In recent years, machine learning (ML) models have increasingly been adopted in hydrology for predictions and understanding factors influencing different variables of interest. A particular application where deep learning (DL) has been successful is predicting river flows and other variables in unmonitored regions, a significant challenge in hydrological modeling. Large-scale DL models incorporating data and physical characteristics from thousands of monitored locations have outperformed traditional numerical models for out-of-sample spatiotemporal predictions. However, selecting optimal inputs for ML models remains challenging, especially with hundreds of potentially relevant site characteristics. Moreover, many studies do not effectively use ML ensembles, limiting their accuracy and uncertainty quantification (UQ).
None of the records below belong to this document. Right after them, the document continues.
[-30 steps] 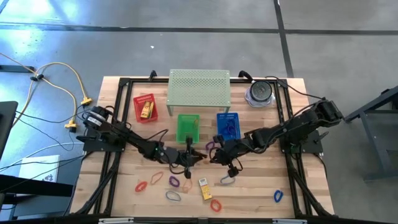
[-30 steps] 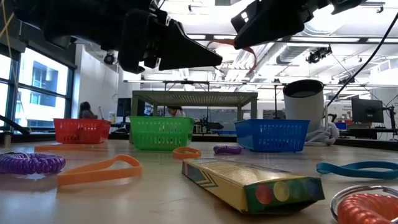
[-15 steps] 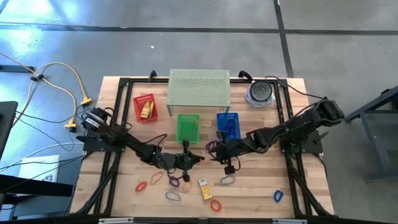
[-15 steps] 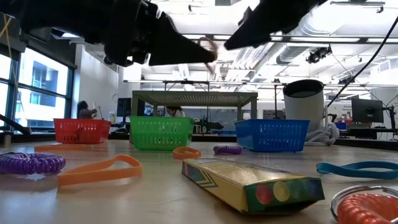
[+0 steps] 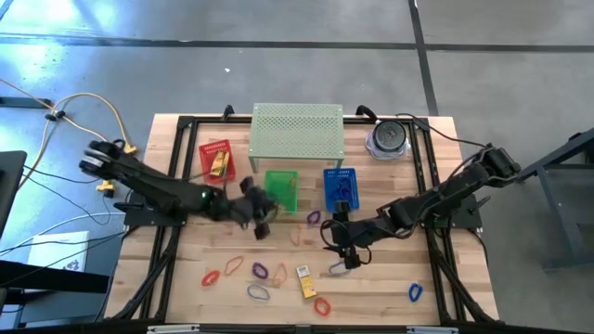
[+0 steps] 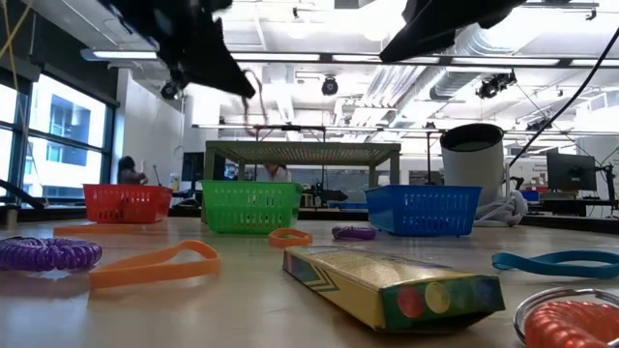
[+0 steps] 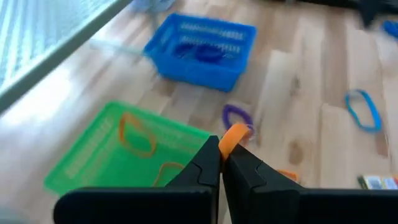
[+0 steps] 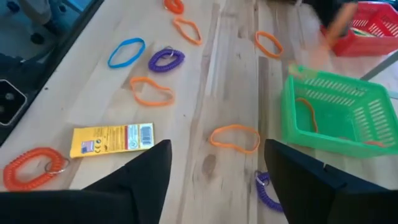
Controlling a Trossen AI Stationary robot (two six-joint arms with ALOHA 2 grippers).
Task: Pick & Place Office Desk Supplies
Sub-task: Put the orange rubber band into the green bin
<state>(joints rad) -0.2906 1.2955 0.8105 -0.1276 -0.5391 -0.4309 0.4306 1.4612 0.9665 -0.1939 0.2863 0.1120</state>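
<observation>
The left jaws are clenched on an orange band [image 7: 235, 134], pinching one strand so the rest hangs limp in the air just beside the green basket [image 5: 281, 190], which already has two orange bands lying in it. The right jaws are released, spread wide with nothing between them, hovering over the middle of the table [image 5: 464, 297] near a pale loop [image 5: 339, 268]. These supplies look feather-light. I'd judge the flat bands to be floppy and a bit grippy, lying so flush on the wood that the jaws would need to nip straight down across a single strand. The coiled ones, like the purple coil [image 8: 166, 59] and the red-orange coil [image 8: 34, 165], stand a little prouder and should be springy, so easier to catch. The yellow packet [image 5: 304, 281] on the table looks stiff and slick, so it is best taken across its narrow sides. By my count, roughly ten loops are loose on the table, among them a blue loop [image 5: 415, 292] off by itself. There are two packets, the second one inside the red basket [image 5: 206, 172]. The three baskets are red, green and a blue basket [image 5: 341, 186], which holds blue loops. One pale green shelf [image 5: 297, 133] stands behind them.
</observation>
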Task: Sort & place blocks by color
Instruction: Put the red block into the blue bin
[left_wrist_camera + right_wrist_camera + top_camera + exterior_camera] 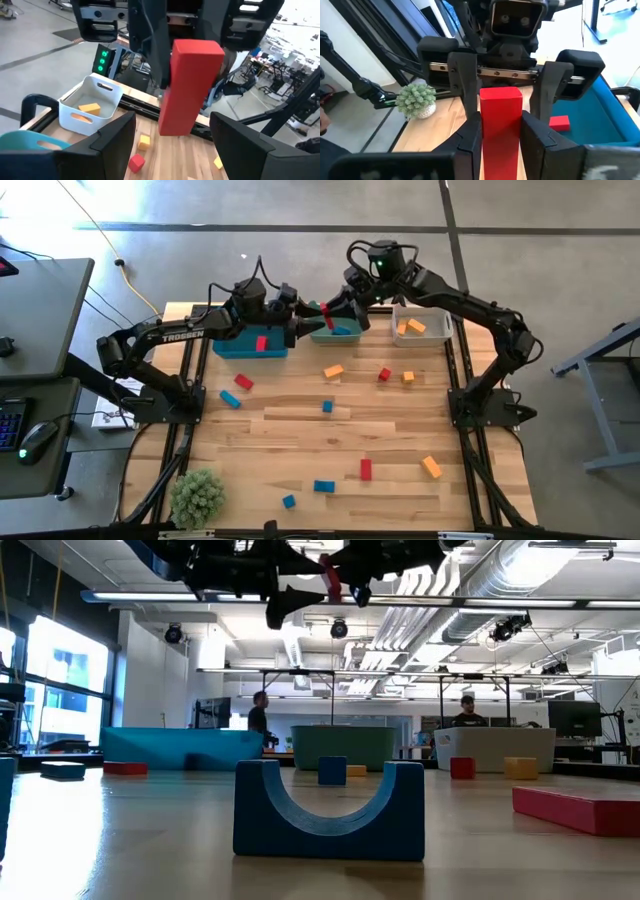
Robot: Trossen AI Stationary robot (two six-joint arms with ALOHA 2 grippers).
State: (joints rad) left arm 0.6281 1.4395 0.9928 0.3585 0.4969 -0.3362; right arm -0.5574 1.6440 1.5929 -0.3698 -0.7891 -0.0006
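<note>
Red bar [500, 125] looks rigid, light and smooth: pinch the flat long faces. It's airborne over the teal bin [336, 333], clamped in right gripper [501, 131]; left gripper [172, 145] faces it with fingers spread either side, not touching. Blue bin [250, 346] under the left gripper: one red block. White bin [421, 330] beside the right: orange blocks.

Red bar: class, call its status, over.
Right gripper shut on red bar. Left gripper open, fingers flanking it. Bar aloft near teal bin. No obstruction seen.

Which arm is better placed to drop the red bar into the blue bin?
Left: the left pincer, open, flanks the bar the right pincer grips, and the blue bin lies beside the left arm.
</note>
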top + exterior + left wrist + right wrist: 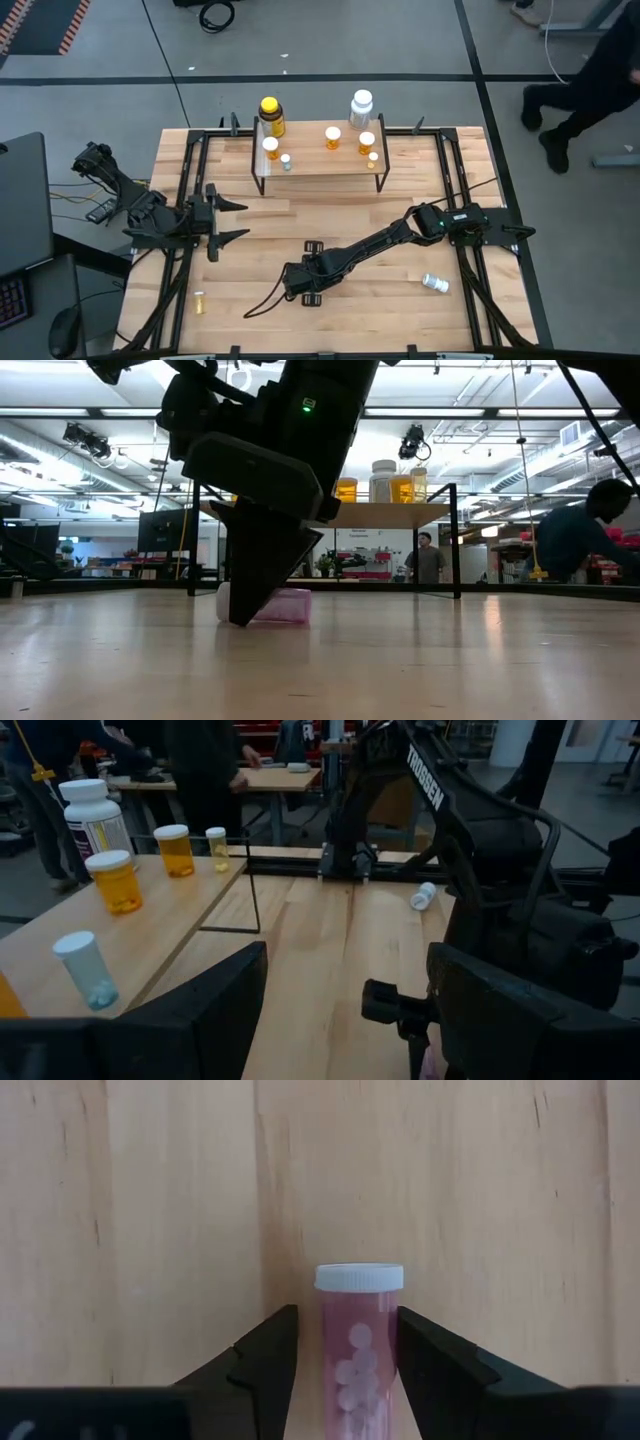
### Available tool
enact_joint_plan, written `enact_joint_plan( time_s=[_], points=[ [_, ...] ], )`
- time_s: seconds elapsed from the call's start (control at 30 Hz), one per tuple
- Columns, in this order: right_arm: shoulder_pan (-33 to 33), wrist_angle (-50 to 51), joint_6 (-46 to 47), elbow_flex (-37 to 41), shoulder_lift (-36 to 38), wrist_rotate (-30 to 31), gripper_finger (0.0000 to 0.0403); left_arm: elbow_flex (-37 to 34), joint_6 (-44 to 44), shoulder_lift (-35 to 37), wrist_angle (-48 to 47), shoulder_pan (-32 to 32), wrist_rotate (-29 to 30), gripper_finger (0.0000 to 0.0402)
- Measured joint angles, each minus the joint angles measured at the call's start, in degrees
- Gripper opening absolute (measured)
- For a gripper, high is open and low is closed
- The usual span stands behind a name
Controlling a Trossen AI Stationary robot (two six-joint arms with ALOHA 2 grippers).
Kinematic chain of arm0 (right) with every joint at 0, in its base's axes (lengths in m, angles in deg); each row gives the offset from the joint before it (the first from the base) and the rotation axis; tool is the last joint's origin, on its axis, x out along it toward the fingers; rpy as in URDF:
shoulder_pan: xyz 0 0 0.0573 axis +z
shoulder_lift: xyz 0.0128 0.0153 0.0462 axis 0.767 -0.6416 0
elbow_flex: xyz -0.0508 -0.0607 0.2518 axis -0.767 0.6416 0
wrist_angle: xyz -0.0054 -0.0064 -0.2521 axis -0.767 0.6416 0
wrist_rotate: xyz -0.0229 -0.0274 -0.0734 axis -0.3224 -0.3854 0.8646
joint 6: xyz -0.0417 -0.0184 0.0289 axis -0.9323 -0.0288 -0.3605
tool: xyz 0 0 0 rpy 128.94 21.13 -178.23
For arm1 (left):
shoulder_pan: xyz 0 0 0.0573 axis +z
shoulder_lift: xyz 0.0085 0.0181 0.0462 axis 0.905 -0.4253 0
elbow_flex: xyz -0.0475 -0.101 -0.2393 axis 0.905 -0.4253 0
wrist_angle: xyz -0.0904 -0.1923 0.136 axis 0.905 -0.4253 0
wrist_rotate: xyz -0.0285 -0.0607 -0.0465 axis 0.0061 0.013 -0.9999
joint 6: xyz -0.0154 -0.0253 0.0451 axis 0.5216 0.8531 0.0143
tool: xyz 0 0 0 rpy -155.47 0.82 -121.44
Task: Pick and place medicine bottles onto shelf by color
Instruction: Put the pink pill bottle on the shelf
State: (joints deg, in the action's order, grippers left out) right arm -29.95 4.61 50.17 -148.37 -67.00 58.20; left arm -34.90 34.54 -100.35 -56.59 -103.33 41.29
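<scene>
Pink vial (358,1350) lies on the bench, right hand (345,1370) narrowed astride it to grip; left hand (232,220) waits wide.

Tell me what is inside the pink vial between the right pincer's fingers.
The pink vial lies on the wooden tabletop, white cap on. Through its clear wall, several round white pills show. The right pincer straddles it; the vial's lower end runs out of the frame, so the full count stays unseen.
</scene>
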Motion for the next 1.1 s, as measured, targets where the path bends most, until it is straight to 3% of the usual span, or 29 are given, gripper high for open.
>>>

Here, I describe our approaches for using ML to predict stream temperatures in unmonitored basins of the contiguous United States. Since relevant input data are not widely available, our goal was to optimize the trade-off between model complexity and predictability, by developing models that make the most accurate predictions with minimal data requirements. We evaluated different approaches for selecting optimal input data and creating effective ensembles. We examined four ML architectures: long short-term memory (LSTM), gated recurrent unit (GRU), temporal convolution network (TCN), and extreme gradient boosting (XGB). We also evaluated how performance was affected by the choice of inputs. Model performance and spread were quantified using deterministic and probabilistic metrics.
Our results clearly show that ensembles improve the accuracy of predictions compared to deterministic models. Creating ensembles by varying the input data or combining different model architectures were the best approaches for predicting both average and extreme values. However, we also find that it is not always necessary to use all available data, and sometimes simpler models can achieve similar predictive outcomes. Notably, we find XGB has the highest accuracy but lower spread relative to DL architectures. This raises the important question of whether DL is necessary for such hydrological applications.